Une tribune « transpartisane » sauf… le RN et l’UDR
La veille de ce vote, en guise de baroud d’honneur – car on savait d’avance que les jeux étaient faits -, quarante-deux députés opposés à cette loi signaient dans le FigaroVox une tribune « transpartisane ». Un texte très fort, qui pointe les dangers de la proposition de loi, où l’on peut lire notamment : « Ce n’est pas une loi de fin de vie, mais une loi qui banalise la mort provoquée » ; « Une personne pourra solliciter l’aide à mourir sans être en fin de vie » ; « Ce n’est pas une loi d’exception, mais une loi d’éligibilité très étendue » ; « Ce n’est pas une loi qui protège, mais une loi qui expose les plus vulnérables » ; « Ce n’est pas une loi de liberté, mais une loi qui installe une insécurité diffuse » ; « Au-delà de nos différences, nous avons en partage une responsabilité : celle de ne pas franchir, à la légère, des seuils irréversibles. » Les signataires sont LR, Horizons, Liot, Démocrates, Ensemble pour la République, PS (un député), PCF (un député). En revanche, pas d’UDR, pas de RN. Nous étonnant de cette absence, nous avons posé cette question à huit députés signataires de cette tribune : les députés UDR et RN ont-ils été invités à signer mais ont refusé de le faire, ou bien, cette exclusion était-elle délibérée ? À cette heure, aucun de ces huit députés n’a répondu à nos sollicitations.

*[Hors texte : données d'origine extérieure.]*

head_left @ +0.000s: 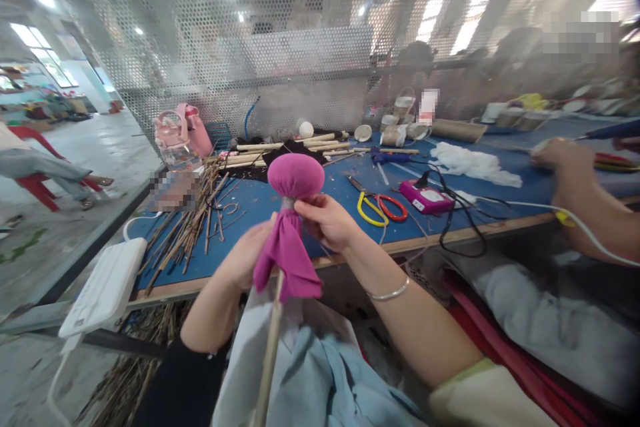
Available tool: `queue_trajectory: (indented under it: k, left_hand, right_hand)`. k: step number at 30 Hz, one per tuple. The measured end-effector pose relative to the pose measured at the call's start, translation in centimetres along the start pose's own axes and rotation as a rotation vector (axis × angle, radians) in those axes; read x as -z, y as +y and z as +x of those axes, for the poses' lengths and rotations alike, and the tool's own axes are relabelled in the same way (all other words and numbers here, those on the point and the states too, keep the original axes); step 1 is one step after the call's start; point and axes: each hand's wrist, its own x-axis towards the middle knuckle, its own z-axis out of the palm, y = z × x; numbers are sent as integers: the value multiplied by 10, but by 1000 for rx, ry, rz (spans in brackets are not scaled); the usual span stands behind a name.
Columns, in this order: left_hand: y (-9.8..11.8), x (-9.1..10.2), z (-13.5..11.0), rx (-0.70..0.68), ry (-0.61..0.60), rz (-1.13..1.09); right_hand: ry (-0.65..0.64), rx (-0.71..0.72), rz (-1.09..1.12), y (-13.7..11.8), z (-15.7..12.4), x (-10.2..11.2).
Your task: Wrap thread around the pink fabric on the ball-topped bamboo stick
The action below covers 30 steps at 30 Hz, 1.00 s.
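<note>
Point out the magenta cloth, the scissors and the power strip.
Magenta cloth (289,240): head view, gathered part below the round top.
Scissors (367,194): head view, where blades meet handles.
Power strip (106,288): head view, top face.

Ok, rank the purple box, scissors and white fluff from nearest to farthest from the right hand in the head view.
1. Scissors: just right of the right hand.
2. Purple box: right of the scissors.
3. White fluff: farther right, beyond the box.

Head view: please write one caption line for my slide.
Right hand pinching and left hand touching magenta cloth around a pale stick, scissors on a blue table.
</note>
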Motion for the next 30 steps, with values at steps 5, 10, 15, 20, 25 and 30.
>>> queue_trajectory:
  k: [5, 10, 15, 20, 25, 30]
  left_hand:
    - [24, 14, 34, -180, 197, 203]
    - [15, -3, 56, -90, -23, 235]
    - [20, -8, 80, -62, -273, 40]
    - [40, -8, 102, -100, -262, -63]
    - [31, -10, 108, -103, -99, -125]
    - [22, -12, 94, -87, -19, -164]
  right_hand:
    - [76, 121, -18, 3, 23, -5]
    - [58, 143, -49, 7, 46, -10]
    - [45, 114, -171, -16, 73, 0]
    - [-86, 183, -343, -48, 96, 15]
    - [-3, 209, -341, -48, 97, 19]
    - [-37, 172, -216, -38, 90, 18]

Mais la réponse à notre question, nous l’avons eu par Hervé de Lépinau, par Christophe Bentz, député RN de Haute-Marne – qui « a été formidable dans ce débat », nous confie Lépinau -, mais aussi par Bénédicte Auzanot, députée RN de Vaucluse, ou encore par Hanane Mansouri, députée UDR de l’Isère, qui elle aussi, s’est investie avec talent et une grande force de conviction pour s’opposer au vote de cette loi : non, aucun député RN ou UDR n’a été sollicité pour signer cette tribune. On se demande bien pourquoi. Hervé de Lépinau a, du reste, réagi, dans les commentaires du FigaroVox : « Certains lecteurs pourraient s’étonner de ne pas voir la signature de députés des groupes RN ou UDR alors qu’ils ont été les plus nombreux et les plus mobilisés dans l’hémicycle à s’opposer à la légalisation de l’euthanasie. Ils doivent savoir que les auteurs de la tribune (qui ne sont pas identifiés) n’ont manifestement pas souhaité y associer des députés RN ou UDR. C’est leur droit le plus absolu mais il est en conséquence abusif d’utiliser le terme ‘‘transpartisan’’ pour qualifier cette tribune qui exclut plus qu’elle ne rassemble chez les parlementaires opposés à ce texte. »
Peut-être, a-t-on trouvé que la signature du communiste Stéphane Peu était plus honorable que celle de députés « d’extrême droite » qui auraient pu le faire fuir. Le cordon sanitaire existerait donc même sur des questions qui touchent au plus profond de notre humanité ? Alors, on en vient à se poser sérieusement cette question : les députés RN et UDR ont-ils une âme ?
Georges Michel pour Boulevard Voltaire.